* GOAL OF THE EXERCISE *
Go through the listing below from its first line and repeat each line exactly, ending at the line containing "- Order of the" and including it.

* DATA *

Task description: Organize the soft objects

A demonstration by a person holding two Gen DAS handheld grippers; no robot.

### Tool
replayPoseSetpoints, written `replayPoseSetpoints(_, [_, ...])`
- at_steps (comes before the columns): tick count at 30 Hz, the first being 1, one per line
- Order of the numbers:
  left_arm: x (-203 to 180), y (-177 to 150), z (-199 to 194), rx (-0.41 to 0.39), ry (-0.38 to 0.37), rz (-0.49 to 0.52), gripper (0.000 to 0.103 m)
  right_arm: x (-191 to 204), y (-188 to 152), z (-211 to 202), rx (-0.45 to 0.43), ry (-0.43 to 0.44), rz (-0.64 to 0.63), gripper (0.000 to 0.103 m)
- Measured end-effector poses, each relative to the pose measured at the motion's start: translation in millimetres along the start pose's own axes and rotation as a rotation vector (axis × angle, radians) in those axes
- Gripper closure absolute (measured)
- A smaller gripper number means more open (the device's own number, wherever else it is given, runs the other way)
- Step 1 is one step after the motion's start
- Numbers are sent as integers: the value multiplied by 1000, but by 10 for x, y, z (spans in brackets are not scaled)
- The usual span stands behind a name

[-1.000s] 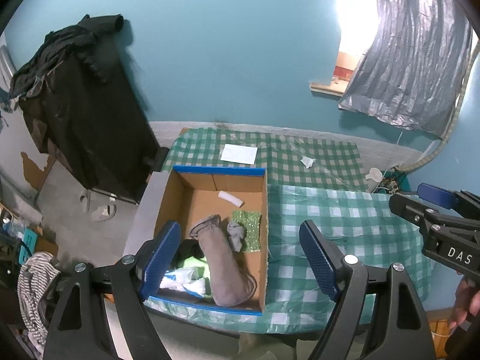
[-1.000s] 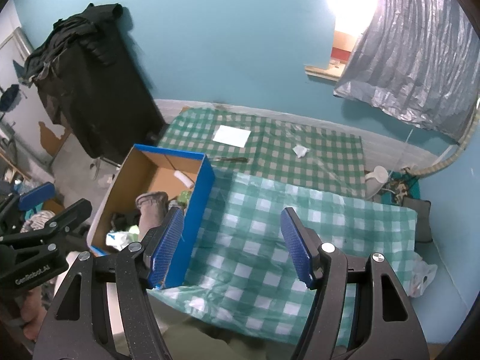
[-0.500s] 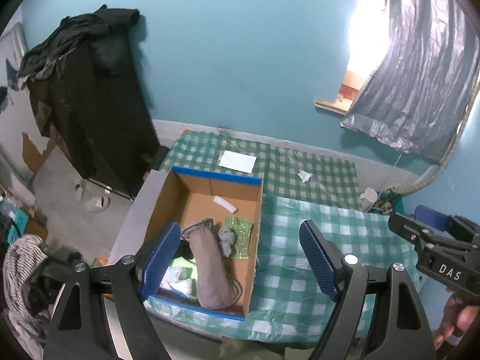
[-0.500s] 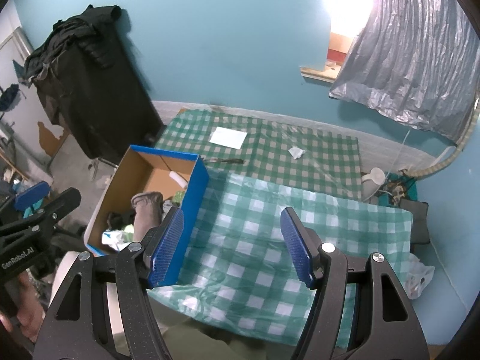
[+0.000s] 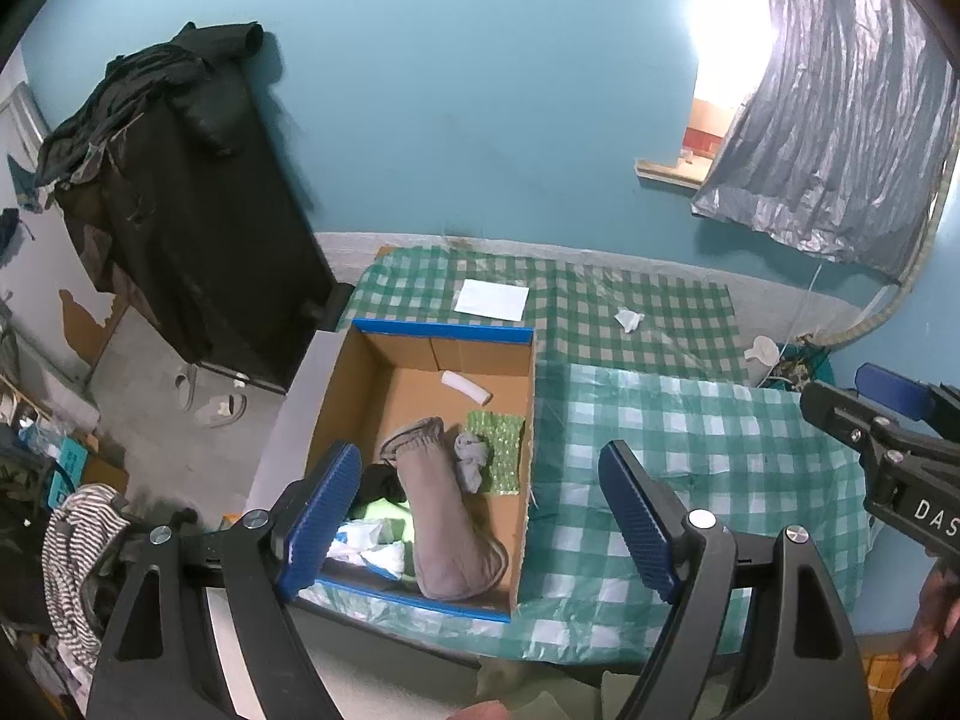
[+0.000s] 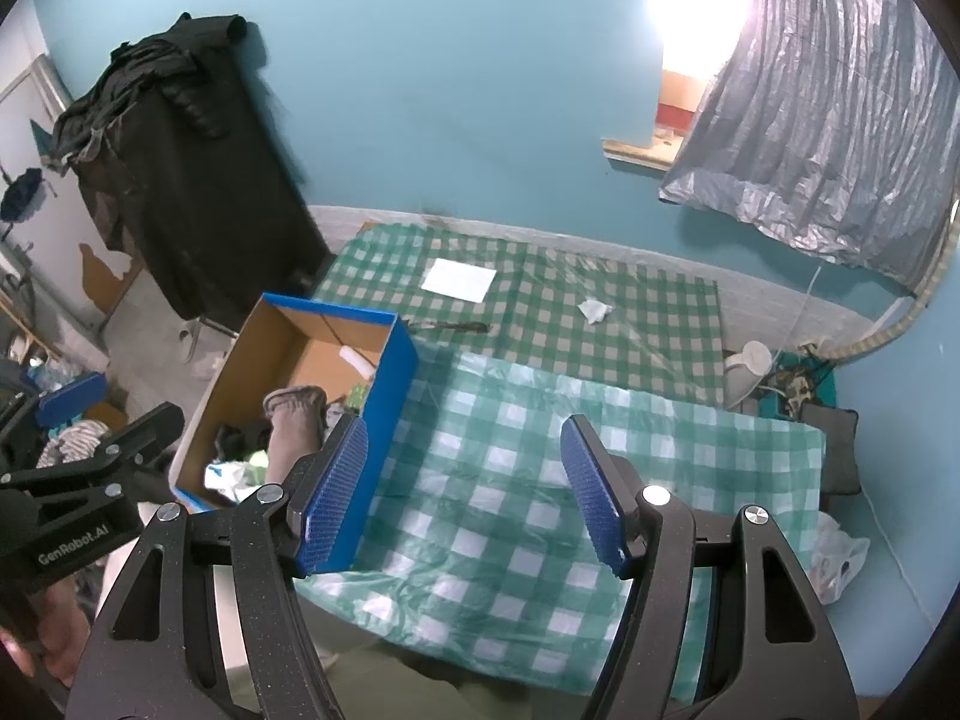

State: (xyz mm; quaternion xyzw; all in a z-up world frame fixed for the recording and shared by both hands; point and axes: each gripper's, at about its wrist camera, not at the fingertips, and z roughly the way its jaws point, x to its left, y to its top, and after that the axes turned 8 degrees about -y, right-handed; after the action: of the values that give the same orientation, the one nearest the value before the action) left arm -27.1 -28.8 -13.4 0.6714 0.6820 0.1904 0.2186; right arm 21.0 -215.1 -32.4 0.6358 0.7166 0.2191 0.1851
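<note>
A cardboard box [image 5: 372,384] with blue edges stands at the left end of a bed covered in green checked cloth [image 5: 690,456]. Inside lie a long grey-brown sock [image 5: 444,516], a small grey sock [image 5: 471,459], a green sponge-like pad [image 5: 501,450], a white roll [image 5: 467,387], black cloth and white and light-green items. My left gripper [image 5: 480,516] hangs open high above the box's near end, nothing between its fingers. My right gripper [image 6: 465,486] is open above the cloth, right of the box [image 6: 390,372], also with nothing in it.
A white sheet of paper [image 5: 492,299] and a crumpled tissue [image 5: 627,319] lie on the far checked cloth. A dark slim object [image 6: 447,327] lies behind the box. A black clothes-draped rack [image 5: 174,204] stands left, slippers [image 5: 219,411] on the floor, a striped cloth [image 5: 78,546] at lower left.
The left wrist view shifted slightly, then came back: the box sits a touch higher in the picture than a second ago. Both grippers' jaws kept their width. The right view barely changed.
</note>
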Motion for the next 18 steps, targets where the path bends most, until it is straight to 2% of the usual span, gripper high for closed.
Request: replayPoseSetpoints(18, [-83, -51, 48, 32, -4, 4, 20, -63, -17, -1, 6, 1, 0, 36])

* FINAL ANSWER *
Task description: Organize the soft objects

A demonstration by a person holding two Gen DAS handheld grippers; no robot.

### Tool
replayPoseSetpoints, written `replayPoseSetpoints(_, [_, ...])`
- at_steps (comes before the columns): tick count at 30 Hz, the first being 1, one per line
- Order of the numbers:

Nothing remains to be done for this exercise.